Many entrepreneuers don't understand the unique demands of managing finances for a startup. Learn how basic bookkeeping can evolve to an effective management accounting strategy.
When they start a business, only a few entrepreneurs realize that the management of finances in the startup phase is entirely different from managing finances for a growing or established business. The percentage of startups that fail in their first few years is over 50%.
Provided the fact that many factors can lead to a downturn of business, mismanagement of accounting is a major factor that governs the graph of business growth. Every business stage has a unique set of financial challenges that a company has to deal with and overcome. So, if you are getting started or hitting a 10-year mark, here are some suggestions for you to handle your accounting as your business goes through various stages.
Survive the Startup Stage
At the initial stage of starting a business, you have multiple roles to play as your biggest concern is survival, and the primary focus is proving that you have a viable business model. At this stage, you may not generate enough profit even to take a salary.
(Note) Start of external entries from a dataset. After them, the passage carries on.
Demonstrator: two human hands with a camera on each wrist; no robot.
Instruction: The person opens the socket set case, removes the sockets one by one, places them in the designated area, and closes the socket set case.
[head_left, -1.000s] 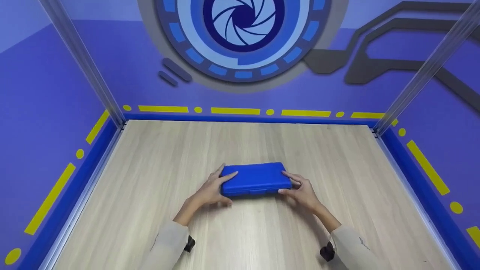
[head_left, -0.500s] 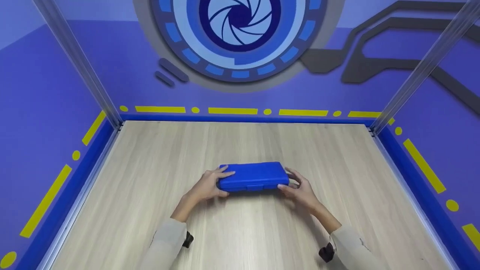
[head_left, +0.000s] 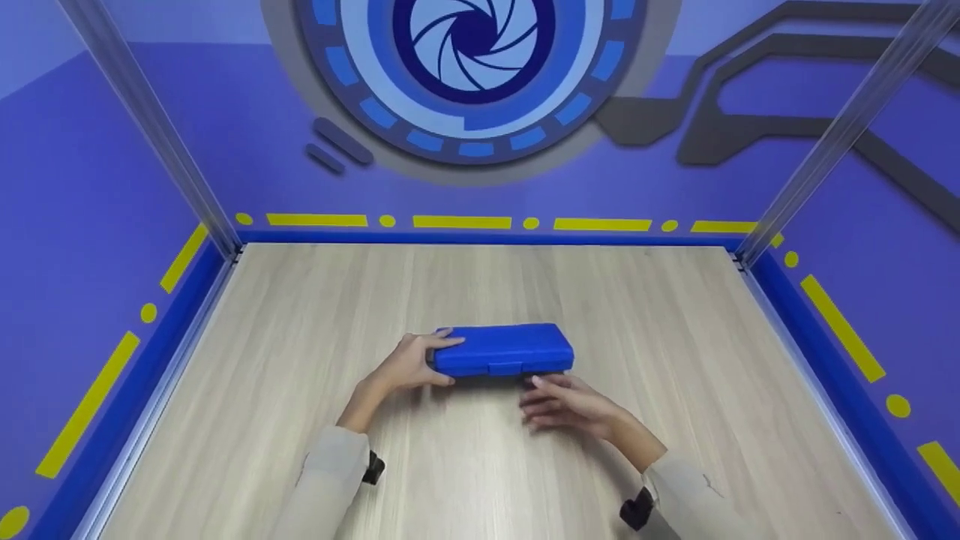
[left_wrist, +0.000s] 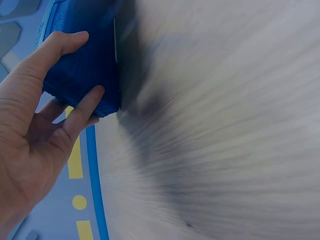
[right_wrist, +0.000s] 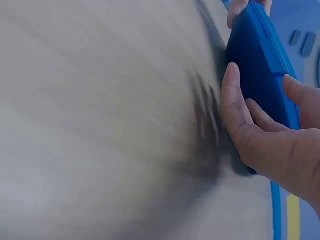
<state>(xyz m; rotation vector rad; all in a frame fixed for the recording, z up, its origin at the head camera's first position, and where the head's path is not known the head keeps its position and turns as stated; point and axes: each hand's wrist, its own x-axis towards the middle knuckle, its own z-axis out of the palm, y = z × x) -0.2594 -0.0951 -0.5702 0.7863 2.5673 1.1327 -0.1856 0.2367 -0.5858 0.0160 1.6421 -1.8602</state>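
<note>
The right hand [head_left: 574, 409], whose fingers were at the 3 o'clock end of the blue case [head_left: 517, 345] a second ago, has come away from there and is now around 5 o'clock, loosely spread just beside the near edge. The left hand [head_left: 405, 365] has brought its thumb up from below the 8 o'clock corner to lie against it. The case is tipped slightly, so more of its 6 o'clock face and latch [head_left: 505, 368] shows.

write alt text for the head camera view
A person's left hand grips the left end of a blue case over a pale wooden table. The right hand is near the case's front edge. A purple wall stands behind.
</note>
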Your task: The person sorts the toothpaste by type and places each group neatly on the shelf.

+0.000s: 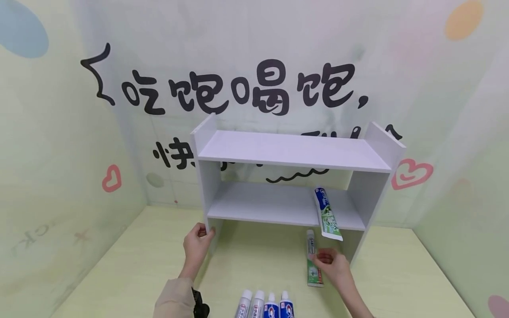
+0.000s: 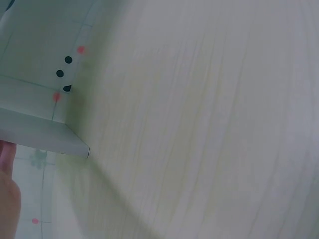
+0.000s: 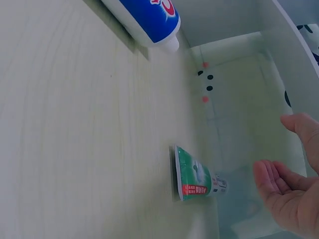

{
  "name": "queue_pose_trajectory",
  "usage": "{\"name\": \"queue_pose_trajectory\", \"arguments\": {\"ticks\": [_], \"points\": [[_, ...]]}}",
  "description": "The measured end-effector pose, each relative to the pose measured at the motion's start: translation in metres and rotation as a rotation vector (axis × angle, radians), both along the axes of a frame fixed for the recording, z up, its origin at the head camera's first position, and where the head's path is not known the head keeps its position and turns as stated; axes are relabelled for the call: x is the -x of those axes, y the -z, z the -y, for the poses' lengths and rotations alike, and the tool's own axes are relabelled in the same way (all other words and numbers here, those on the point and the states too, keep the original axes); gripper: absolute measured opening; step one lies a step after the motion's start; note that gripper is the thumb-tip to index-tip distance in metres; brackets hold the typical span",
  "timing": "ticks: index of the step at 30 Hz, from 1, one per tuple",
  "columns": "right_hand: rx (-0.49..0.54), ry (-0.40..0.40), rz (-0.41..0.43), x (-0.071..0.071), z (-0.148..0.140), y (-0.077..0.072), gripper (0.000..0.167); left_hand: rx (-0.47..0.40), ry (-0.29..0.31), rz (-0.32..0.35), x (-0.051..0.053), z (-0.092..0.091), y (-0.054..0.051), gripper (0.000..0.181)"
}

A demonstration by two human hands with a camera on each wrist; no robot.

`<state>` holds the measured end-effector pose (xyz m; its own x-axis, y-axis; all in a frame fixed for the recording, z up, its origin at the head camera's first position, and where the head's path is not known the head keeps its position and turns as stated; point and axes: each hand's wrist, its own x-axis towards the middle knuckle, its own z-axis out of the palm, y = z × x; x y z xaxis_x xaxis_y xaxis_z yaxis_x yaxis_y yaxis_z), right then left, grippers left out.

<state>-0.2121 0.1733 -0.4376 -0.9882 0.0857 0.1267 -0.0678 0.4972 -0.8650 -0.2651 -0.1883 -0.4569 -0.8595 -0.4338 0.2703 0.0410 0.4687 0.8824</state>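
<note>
My left hand (image 1: 196,246) grips the lower left side panel of a white shelf unit (image 1: 295,150); in the left wrist view, part of that hand (image 2: 7,191) shows beside the panel (image 2: 45,134). A blue and green toothpaste tube (image 1: 328,214) lies on the middle board, its flat end sticking out past the front edge. Beneath it, a green and white tube (image 1: 314,274) lies on the table. My right hand (image 1: 334,265) is beside this tube, and the right wrist view shows the hand (image 3: 294,184) apart from the tube (image 3: 192,174), thumb and bent fingers separated with nothing between them.
Several tubes lie side by side at the table's near edge, two silvery ones (image 1: 257,304) and two blue and white ones (image 1: 286,307). The pale table (image 1: 115,265) meets printed walls at the back and sides.
</note>
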Motion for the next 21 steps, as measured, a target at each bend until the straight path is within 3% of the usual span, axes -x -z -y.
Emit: {"name": "queue_pose_trajectory", "arguments": {"ticks": [3, 9, 15, 21], "points": [[0.020, -0.006, 0.003, -0.005, 0.003, -0.003, 0.045, 0.004, 0.002, 0.001, -0.001, -0.001, 0.000, 0.016], [0.085, -0.005, 0.086, -0.015, 0.013, -0.010, 0.042, -0.001, -0.012, 0.004, -0.001, -0.001, -0.001, 0.015], [0.153, -0.011, 0.116, -0.026, 0.021, -0.009, 0.042, -0.002, -0.014, -0.006, 0.000, -0.001, -0.001, 0.014], [0.157, -0.025, 0.138, -0.035, 0.026, -0.006, 0.045, 0.007, -0.011, -0.002, 0.000, -0.001, -0.001, 0.014]]}}
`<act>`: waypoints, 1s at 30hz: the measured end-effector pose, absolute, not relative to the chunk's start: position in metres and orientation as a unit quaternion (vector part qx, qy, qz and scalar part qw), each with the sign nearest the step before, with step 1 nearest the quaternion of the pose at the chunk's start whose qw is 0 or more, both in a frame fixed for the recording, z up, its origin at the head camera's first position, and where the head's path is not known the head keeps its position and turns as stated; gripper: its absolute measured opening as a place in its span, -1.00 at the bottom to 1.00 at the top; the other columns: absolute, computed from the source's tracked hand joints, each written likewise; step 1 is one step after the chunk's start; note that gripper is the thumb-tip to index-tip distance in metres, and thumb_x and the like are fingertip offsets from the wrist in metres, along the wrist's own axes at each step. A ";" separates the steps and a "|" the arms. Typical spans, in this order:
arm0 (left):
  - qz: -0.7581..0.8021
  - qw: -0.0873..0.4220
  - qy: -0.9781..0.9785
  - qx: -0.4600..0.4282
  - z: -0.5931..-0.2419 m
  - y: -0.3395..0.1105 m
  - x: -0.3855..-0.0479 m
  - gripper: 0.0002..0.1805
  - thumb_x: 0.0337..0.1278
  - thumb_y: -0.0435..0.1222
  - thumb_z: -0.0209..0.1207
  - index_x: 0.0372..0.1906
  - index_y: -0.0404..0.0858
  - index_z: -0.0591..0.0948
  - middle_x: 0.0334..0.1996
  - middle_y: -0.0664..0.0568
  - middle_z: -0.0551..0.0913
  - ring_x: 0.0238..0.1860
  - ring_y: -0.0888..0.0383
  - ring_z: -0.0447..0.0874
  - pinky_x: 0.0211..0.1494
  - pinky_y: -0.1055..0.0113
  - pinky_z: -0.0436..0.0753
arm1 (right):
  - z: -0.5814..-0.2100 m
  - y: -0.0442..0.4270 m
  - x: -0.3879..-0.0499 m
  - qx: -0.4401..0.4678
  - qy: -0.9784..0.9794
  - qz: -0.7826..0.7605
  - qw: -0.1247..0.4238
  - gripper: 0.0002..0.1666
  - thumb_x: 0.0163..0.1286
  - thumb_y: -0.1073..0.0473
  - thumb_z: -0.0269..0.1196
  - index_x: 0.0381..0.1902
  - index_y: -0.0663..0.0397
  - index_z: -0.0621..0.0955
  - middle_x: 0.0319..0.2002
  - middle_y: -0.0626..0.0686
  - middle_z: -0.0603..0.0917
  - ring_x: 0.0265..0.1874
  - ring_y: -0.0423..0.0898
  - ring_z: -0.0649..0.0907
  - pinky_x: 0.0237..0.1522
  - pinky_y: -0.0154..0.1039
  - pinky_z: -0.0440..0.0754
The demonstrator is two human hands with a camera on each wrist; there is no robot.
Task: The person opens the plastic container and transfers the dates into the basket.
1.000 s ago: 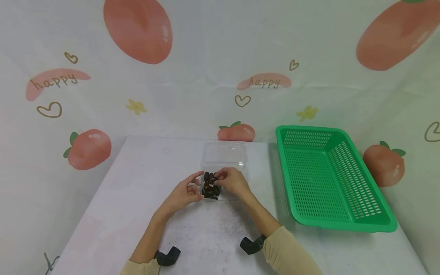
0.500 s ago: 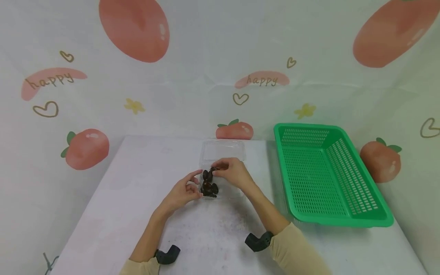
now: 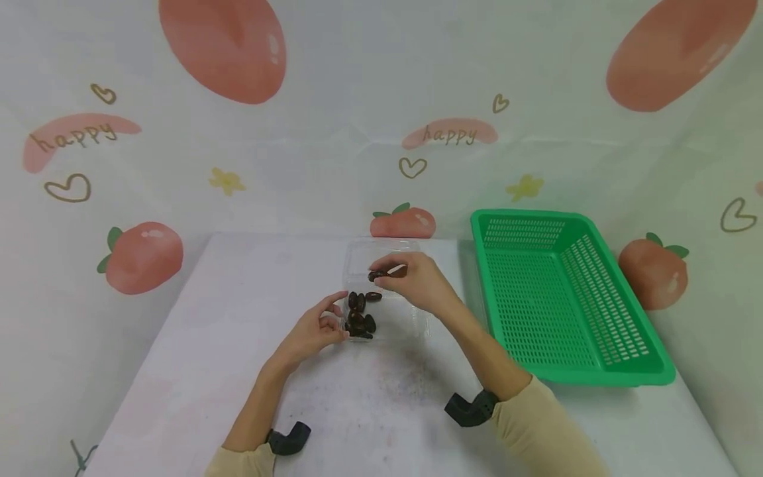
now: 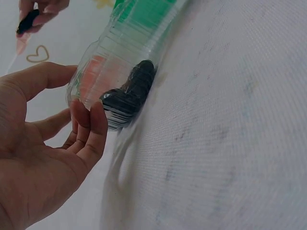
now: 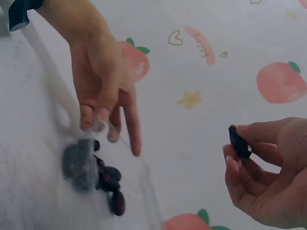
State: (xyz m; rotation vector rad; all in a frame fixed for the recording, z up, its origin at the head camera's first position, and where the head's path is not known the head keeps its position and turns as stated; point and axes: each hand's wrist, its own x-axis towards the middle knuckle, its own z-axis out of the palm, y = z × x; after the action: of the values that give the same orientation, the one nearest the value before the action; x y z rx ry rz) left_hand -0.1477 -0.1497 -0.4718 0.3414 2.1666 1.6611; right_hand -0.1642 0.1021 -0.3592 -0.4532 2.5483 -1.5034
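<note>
A clear plastic clamshell box (image 3: 408, 324) lies on the table with its lid (image 3: 384, 250) folded back. Along its left side sit several dark brown, glossy dates (image 3: 356, 317), one of them lying apart at the top (image 3: 373, 297). My left hand (image 3: 311, 331) holds the box by its left wall, with bent fingers (image 4: 98, 120) against the plastic in the left wrist view. Above the lid, my right hand (image 3: 420, 281) pinches a single date (image 5: 240, 142) between thumb and fingertips. The right wrist view shows this date lifted well off the table.
A green perforated basket (image 3: 581, 368) stands at the right of the table (image 3: 250, 278), close to my right forearm. Behind the table hangs a white cloth (image 3: 328, 132) printed with peaches and hearts. Black cuffs (image 3: 471, 409) sit on both forearms.
My right hand has risen away from the box's dates with one date between its fingers. One date now lies sideways at the top of the pile. The left hand keeps its place.
</note>
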 end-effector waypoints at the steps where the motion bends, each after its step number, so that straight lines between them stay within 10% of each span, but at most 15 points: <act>1: 0.589 0.193 0.775 0.122 -0.472 -0.150 -0.148 -0.13 0.05 -0.47 0.32 0.50 -0.18 0.25 -0.01 -0.16 0.37 -0.36 0.18 0.52 -0.27 0.40 0.49 | -0.356 0.106 -0.165 -0.156 0.851 -0.497 0.071 -0.79 0.30 0.18 0.38 -0.09 -0.03 0.75 -0.20 -0.11 0.75 -0.27 -0.18 0.73 -0.16 -0.18 0.66; 30: 0.570 0.176 0.794 0.119 -0.470 -0.144 -0.153 -0.04 -0.03 -0.40 0.45 0.51 -0.12 0.24 -0.03 -0.13 0.36 -0.44 0.19 0.43 -0.33 0.40 0.50 | -0.332 0.230 -0.202 -0.061 0.822 -0.558 0.097 -0.53 0.38 0.08 0.33 0.21 0.06 0.61 0.09 0.04 0.66 0.01 -0.07 0.65 0.16 -0.06 0.52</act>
State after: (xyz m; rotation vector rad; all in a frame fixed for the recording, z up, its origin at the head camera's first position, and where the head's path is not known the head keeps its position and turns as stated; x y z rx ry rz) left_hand -0.1526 -0.1443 -0.4702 0.3385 2.2494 1.6133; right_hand -0.2017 0.2303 -0.3317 -0.1814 2.4325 -1.6535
During this phase, it is advised that you minimize the money spent on your accounting and bookkeeping, ensuring that the basics are done. You need to pay bills, process payroll, and make deposits. Depending on your circumstances, you can do it yourself or take a trusted partner’s help. You can also hire someone who can do your books for you at a very low cost. This can be the right solution until you reach a point where you need a more detailed level of reporting and accounting management.
When you have minimal funds at hand and you are wearing multiple hats, it is only wise to manage everything accordingly. As your cash flow and profits increase, you can start to think about taking more off your plate. Here, you will see the advantage of paying someone else to do your accounting as you will have more time to pay attention to your core business activities and growth.
Unless you have investors that require advanced reporting, in the early stage of your business, you should get your bookkeeping done as cheaply as possible while ensuring compliance.
Lean Into the Growth Stage
If you have made it to five years, congratulations. Only about half of the small businesses make it to five years. Your business is now in the establishment and growth stage. By this stage, you probably have a reliable cash flow, and your income is somewhat consistent.
By now, you can use a good accountant that can help you in analyzing the pros and cons of purchasing versus financing or leasing the property and equipment. Make sure you have an accountant who is not only focused on compliance (filing tax returns), but also on being a strategic partner in your business. Accountants provide clarity to your overall business operations. Going through business growth with an accountant by your side helps you make better business decisions.
Now is the time to discuss minimizing tax liabilities, tracking KPIs, and maximizing tax benefits if you are not already doing this.
Another challenge that you can face in this stage is coping up with increasing demands on your time and resources if you have not started outsourcing non-primary business activities and hired employees. Look for people with complementary skill sets whether you are hiring or outsourcing, as broad range of strengths and talents manifests business growth.
Embrace the Expansion Stage
When instead of using your gut instinct, you start making spending decisions based on financial intelligence, you have travelled your way from the survival mode to the expansion stage. Now, sales are not the only thing that you are focused on and your growth happens because you monitor results from each area of your business based on the data.
You have to be in-tune with what makes your business grow, and your decisions will be based on the KPIs (Key Performance Indicators) that drive your business. Borrowing may seem tempting for expansion and financial growth, but it is important to keep in mind that too much debt can strangle your business. Hence, managing debt is crucial during this phase. Keep a check on your company’s debt-to-equity ratio (long-term debt divided by equity). Lower ratios indicate that you are doing well when it comes to handling your debts.
During the expansion stage, your business needs more financial intelligence as it scales. It is advised to either set up a dedicated, multi-person accounting department or outsource to a premier accounting services provider.
Consider the Benefits of Outsourcing
Today, businesses, both large and small, are seeing outsourcing as a solution primarily for the accounting tasks. Outsourcing gives you the opportunity to receive accounting support from talented and experienced professionals without any overhead costs related to the in-house resources.
By providing bookkeeping and accounting services, outsourcing allows a business owner to concentrate on revenue-generating activities and business growth while it takes the non-core activities off the plate. Hence, the biggest advantage of outsourcing for a business is freeing up both brains and brawn.
When you have a team of experts at hand, you can rest assured that the accounting responsibilities will be completed on time. This streamlines the accounting tasks to produce high-quality results. Any suspicious activity can also be immediately reported to the owner hence reducing the probability of fraud or government penalties.
Transform Your Company’s Bookkeeping
In your business journey, every stage will bring new and pre-existing challenges. You should be flexible and always ready to adjust your business plans and operations accordingly as methods that worked at one stage may not be as effective for another. It is advised to manage your business finances efficiently at the earlier stage itself as it can prove to be a groundwork for your future success.